Consider the following simplified situation. Let $f_1,f_2:\Bbb{R}^2\to\Bbb{R}$ be two functions defined as $f_1(x,y)=x^2y^3$ and $f_2(x,y)=xy^2$. These are clearly two different functions. Consider now two curves, $\gamma_1,\gamma_2:\Bbb{R}\to\Bbb{R}^2$ defined as $\gamma_1(t)=(t,t)$ and $\gamma_2(t)=(t,t^2)$. Then, you can easily verify that the composed maps are equal: for all $t\in\Bbb{R}$, we have $(f_1\circ\gamma_1)(t)=(f_2\circ\gamma_2)(t)=t^5$. On the other hand, let us calculate their partial derivative: \begin{align} \frac{\partial f_1}{\partial x}\bigg|_{\gamma_1(t)}=2t^4,\quad\text{but}\quad\frac{\partial f_2}{\partial x}\bigg|_{\gamma_2(t)}=t^4. \end{align} This shouldn't be surprising: we started off with two different functions $f_1,f_2$, and we just happened to find two curves $\gamma_1,\gamma_2$ such that $f_1\circ\gamma_1=f_2\circ\gamma_2$. There's no reason to expect that this implies $\frac{\partial f_1}{\partial x}\circ \gamma_1= \frac{\partial f_2}{\partial x}\circ \gamma_2$, and in fact as shown above, this equality is false.

How does this relate to the Lagrangian?
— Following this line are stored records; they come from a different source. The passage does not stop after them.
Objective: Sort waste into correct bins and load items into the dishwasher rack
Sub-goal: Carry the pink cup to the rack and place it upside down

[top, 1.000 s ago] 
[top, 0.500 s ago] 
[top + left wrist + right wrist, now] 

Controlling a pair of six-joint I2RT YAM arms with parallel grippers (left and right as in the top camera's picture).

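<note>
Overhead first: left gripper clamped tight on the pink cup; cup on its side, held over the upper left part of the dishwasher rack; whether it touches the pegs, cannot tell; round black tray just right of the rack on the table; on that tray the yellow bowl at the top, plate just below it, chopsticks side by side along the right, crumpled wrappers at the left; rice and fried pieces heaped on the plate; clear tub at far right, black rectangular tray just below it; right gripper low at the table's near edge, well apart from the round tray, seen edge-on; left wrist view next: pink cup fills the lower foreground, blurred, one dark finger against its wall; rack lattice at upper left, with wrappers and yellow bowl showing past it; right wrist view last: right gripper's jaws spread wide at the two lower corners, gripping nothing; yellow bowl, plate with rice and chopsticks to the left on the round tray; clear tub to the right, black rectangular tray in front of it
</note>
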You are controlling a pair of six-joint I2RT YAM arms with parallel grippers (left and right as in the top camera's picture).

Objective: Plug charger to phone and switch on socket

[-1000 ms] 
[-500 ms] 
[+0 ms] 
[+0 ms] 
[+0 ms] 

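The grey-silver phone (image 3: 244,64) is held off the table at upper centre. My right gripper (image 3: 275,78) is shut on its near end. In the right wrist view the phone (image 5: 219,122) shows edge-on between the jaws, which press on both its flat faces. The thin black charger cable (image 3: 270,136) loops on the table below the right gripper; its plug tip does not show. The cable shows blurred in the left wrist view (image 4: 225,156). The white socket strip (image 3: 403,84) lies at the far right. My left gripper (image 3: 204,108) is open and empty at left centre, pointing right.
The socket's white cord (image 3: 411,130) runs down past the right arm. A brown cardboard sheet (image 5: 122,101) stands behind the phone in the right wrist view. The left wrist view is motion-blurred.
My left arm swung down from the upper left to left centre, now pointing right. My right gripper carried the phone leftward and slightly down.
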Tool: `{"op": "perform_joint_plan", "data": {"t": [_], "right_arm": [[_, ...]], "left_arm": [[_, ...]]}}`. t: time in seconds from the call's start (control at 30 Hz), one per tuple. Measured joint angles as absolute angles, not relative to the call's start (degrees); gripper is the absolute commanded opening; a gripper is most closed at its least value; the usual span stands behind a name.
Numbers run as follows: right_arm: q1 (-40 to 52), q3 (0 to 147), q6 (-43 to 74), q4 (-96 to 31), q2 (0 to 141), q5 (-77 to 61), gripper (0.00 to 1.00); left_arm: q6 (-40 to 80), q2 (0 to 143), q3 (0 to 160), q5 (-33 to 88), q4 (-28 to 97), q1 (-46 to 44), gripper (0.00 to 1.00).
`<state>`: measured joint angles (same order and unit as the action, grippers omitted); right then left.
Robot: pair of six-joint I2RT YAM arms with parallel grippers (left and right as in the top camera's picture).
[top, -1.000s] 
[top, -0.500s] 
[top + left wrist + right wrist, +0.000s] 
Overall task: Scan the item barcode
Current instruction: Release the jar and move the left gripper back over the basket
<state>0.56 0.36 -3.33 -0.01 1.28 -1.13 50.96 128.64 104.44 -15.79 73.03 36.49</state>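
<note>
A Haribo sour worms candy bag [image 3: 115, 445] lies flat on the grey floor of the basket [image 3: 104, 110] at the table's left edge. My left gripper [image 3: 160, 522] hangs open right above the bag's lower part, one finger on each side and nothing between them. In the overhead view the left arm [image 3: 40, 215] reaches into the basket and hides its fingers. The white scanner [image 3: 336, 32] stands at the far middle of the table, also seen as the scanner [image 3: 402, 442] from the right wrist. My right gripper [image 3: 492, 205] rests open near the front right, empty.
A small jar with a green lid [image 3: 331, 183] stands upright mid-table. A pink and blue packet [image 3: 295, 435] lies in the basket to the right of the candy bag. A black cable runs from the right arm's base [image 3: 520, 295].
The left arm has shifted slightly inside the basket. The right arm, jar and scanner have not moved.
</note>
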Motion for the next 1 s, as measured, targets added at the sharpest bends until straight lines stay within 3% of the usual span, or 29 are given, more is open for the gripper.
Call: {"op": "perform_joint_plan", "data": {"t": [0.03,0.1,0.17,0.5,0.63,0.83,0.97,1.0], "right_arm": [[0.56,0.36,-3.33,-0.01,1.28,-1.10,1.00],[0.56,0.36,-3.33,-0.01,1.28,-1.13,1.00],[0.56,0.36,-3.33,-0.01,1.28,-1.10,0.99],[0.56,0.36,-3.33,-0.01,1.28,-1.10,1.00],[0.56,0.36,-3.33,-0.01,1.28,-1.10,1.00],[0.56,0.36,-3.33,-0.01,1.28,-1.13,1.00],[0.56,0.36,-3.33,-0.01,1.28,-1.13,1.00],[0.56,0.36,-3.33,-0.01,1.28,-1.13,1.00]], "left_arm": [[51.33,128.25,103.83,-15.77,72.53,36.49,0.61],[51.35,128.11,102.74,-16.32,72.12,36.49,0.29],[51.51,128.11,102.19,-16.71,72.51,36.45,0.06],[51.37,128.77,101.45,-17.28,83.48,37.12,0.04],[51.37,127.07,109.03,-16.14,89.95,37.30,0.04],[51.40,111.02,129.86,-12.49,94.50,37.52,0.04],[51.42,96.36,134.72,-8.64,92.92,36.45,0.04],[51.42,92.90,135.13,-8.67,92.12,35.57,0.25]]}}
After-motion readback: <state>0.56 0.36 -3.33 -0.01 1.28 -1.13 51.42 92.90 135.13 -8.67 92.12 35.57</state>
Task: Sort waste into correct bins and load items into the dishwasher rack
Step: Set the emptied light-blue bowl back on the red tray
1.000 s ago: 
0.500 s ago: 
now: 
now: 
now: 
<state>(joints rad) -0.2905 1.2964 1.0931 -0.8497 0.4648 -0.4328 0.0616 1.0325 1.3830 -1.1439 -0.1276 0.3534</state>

Fix any smooth manifold $M$, and consider the mappings

$\mathscr{L}_1: \Gamma(T^0_2(M))\times \Gamma(T^1_0(M))\to C^{\infty}(M)$ defined as $\mathscr{L}_1(H,\xi)=H(\xi,\xi)=H_{ab}\xi^a\xi^b.$
$\mathscr{L}_2: \Gamma(T^2_0(M))\times \Gamma(T^0_1(M))\to C^{\infty}(M)$ defined as $\mathscr{L}_2(K,\omega)=K(\omega,\omega)=K^{ab}\omega_a\omega_b.$

In words, $\mathscr{L}_1$ eats a $(0,2)$-tensor field in its first slot, and a vector field (a $(1,0)$ tensor field) in its second slot, and it outputs a smooth function by contracting the tensor field and vector field completely; $\mathscr{L}_2$ does a similar thing (contraction) except it has a different domain. Now, without any doubt, $\mathscr{L}_1$ and $\mathscr{L}_2$ are completely different maps.

Now, let us fix a scalar field $\phi$ on $M$. We now get two induced mappings via composition, denoted $\mathcal{L}_1$ and $\mathcal{L}_2$, defined on the space of metric tensors and taking values in $C^{\infty}(M)$, such that

$\mathcal{L}_1[g]:= \mathscr{L}_1(g,\text{grad}_g(\phi)):=\mathscr{L}_1(g,g^{\sharp}(d\phi))=g_{ab}\partial^a\phi\partial^b\phi$.
$\mathcal{L}_2[g]:= \mathscr{L}_2(g^{``-1"}, d\phi)= g^{ab}\partial_a\phi\partial_b\phi$.

Here, $g^{\sharp}$ denotes the musical isomorphism which converts covector fields into vector fields (the index-raising operation), and $g^{``-1"}$ denotes the 'inverse' metric tensor (I put 'inverse' in quotation marks since a $(0,2)$ tensor field strictly speaking doesn't have an inverse; rather we refer to a corresponding $(2,0)$ tensor).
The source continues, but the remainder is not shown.